Start of Block
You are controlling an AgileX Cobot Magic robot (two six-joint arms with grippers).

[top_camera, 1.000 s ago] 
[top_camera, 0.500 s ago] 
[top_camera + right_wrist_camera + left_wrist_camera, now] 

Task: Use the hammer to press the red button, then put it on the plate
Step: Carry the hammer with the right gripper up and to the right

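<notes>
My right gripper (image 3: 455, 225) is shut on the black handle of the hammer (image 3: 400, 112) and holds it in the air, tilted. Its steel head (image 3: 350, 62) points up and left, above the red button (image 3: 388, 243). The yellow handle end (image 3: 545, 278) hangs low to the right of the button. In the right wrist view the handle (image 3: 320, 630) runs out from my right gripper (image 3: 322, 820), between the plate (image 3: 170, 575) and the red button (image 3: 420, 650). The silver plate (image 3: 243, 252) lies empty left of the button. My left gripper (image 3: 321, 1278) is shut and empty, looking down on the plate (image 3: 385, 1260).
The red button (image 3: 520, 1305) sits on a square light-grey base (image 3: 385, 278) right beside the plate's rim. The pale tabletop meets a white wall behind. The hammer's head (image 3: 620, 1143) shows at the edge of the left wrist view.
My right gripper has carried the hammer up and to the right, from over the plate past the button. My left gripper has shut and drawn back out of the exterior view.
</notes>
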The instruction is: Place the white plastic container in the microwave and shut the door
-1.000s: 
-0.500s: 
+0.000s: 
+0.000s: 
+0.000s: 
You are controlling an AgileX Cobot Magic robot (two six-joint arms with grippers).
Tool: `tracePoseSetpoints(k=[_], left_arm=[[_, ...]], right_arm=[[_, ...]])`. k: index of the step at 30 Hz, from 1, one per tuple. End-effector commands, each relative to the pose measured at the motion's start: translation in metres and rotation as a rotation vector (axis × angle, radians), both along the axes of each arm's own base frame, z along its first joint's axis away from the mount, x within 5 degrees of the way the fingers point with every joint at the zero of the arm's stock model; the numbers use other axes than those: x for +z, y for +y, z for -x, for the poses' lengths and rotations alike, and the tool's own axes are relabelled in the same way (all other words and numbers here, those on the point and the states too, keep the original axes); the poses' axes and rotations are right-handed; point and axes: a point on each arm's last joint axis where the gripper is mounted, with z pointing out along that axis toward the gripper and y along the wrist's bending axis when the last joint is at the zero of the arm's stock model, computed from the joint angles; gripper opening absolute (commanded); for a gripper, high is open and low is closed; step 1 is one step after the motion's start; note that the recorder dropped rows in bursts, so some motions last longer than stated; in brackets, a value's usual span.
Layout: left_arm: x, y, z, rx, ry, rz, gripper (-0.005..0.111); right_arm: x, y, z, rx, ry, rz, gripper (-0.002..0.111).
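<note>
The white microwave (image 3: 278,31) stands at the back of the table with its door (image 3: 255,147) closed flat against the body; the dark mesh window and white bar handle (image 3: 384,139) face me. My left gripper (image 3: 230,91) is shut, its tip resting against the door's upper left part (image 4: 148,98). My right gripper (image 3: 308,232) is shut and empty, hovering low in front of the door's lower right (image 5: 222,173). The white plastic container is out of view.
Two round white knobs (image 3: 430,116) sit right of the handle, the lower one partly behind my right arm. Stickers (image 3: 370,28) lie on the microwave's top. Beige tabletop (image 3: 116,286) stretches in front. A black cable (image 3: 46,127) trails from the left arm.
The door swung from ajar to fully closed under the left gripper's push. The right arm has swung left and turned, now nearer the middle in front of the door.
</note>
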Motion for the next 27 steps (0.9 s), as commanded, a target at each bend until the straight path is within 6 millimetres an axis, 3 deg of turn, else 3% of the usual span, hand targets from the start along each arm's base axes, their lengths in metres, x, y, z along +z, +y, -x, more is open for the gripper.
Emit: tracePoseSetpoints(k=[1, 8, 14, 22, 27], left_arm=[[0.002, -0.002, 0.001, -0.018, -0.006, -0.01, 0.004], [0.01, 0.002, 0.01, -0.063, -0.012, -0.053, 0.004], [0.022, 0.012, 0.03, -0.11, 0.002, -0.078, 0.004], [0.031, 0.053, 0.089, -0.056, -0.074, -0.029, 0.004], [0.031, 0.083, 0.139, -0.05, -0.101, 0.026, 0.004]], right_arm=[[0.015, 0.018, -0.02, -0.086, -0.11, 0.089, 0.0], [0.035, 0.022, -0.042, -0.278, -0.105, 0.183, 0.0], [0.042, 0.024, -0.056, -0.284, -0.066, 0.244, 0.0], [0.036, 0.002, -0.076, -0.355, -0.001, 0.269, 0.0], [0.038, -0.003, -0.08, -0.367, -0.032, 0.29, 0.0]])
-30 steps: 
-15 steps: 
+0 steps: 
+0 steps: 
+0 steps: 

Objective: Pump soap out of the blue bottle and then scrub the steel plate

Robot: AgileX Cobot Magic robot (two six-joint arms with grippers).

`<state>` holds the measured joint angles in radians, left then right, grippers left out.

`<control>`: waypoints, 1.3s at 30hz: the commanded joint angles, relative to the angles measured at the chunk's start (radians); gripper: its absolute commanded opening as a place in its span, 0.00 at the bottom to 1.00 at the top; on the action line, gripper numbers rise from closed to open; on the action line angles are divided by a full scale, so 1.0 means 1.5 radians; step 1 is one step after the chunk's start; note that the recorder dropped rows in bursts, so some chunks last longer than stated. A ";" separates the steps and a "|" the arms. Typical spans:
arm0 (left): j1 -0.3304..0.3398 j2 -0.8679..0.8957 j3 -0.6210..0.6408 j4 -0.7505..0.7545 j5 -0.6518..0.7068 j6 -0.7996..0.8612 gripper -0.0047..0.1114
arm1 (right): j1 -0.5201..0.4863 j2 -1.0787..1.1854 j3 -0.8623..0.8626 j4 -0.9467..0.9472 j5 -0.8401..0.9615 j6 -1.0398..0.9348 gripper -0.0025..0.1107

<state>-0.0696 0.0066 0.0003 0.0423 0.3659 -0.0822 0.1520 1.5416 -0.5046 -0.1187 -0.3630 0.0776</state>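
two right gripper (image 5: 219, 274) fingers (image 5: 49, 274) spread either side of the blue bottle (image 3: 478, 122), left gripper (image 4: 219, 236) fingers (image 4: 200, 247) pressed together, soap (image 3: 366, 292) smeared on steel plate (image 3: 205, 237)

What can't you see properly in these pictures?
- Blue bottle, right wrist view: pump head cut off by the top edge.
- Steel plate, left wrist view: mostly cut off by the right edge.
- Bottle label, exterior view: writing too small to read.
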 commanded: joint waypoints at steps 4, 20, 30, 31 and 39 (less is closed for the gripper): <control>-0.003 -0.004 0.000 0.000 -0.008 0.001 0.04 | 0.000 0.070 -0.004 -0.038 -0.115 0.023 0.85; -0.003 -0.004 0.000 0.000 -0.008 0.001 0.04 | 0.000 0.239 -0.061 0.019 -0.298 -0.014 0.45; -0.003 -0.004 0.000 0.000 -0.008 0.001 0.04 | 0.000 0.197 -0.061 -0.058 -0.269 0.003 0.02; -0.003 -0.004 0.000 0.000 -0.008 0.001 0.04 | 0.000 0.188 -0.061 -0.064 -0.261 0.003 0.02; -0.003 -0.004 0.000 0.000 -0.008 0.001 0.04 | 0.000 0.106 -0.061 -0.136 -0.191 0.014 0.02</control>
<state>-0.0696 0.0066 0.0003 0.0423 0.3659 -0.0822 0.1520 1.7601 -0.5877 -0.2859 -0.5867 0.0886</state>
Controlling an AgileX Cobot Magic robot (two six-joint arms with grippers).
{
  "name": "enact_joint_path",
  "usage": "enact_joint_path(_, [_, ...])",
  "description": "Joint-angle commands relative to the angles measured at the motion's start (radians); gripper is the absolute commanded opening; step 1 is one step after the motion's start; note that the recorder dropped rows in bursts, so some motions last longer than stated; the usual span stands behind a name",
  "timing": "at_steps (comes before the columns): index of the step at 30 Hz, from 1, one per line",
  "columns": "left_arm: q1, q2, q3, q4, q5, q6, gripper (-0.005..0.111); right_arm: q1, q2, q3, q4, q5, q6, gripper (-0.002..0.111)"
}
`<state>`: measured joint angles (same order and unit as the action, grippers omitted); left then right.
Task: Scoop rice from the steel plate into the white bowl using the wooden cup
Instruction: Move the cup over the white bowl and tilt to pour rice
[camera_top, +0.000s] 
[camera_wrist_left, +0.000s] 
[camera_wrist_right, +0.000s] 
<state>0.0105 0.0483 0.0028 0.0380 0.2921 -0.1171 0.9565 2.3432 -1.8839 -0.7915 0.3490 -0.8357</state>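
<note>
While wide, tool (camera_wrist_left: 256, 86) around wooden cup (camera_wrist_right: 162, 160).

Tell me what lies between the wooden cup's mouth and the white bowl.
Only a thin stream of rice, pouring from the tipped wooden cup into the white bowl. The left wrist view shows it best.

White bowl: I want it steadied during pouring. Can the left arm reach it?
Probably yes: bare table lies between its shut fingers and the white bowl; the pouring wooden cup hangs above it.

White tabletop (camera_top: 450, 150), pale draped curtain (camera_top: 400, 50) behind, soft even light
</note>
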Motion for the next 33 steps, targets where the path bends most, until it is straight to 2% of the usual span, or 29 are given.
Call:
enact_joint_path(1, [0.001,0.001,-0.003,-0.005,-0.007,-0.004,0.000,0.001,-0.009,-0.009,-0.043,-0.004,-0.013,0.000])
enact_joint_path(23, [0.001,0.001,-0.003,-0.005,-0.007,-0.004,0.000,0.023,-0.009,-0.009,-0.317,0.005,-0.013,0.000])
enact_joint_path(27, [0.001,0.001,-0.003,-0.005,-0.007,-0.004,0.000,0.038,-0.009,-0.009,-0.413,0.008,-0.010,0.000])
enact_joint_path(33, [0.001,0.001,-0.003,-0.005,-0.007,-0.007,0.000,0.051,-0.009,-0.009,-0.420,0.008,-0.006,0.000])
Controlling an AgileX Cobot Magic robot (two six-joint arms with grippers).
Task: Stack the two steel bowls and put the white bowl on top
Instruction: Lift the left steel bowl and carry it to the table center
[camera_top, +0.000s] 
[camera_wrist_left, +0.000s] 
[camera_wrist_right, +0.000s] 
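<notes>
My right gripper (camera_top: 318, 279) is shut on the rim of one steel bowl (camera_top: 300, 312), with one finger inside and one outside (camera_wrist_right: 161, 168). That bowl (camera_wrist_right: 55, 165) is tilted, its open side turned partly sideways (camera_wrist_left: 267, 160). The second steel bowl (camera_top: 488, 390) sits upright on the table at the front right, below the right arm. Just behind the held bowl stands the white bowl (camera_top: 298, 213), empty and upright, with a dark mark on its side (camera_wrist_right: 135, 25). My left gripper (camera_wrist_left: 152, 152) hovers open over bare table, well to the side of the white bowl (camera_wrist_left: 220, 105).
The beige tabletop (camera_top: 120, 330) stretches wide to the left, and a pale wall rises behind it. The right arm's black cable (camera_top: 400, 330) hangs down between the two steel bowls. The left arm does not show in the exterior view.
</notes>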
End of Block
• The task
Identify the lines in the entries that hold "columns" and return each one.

• Result of the task
  "timing": "at_steps (comes before the columns): index of the step at 30 Hz, from 1, one per line",
  "columns": "left_arm: q1, q2, q3, q4, q5, q6, gripper (-0.005..0.111); right_arm: q1, q2, q3, q4, q5, q6, gripper (-0.002..0.111)"

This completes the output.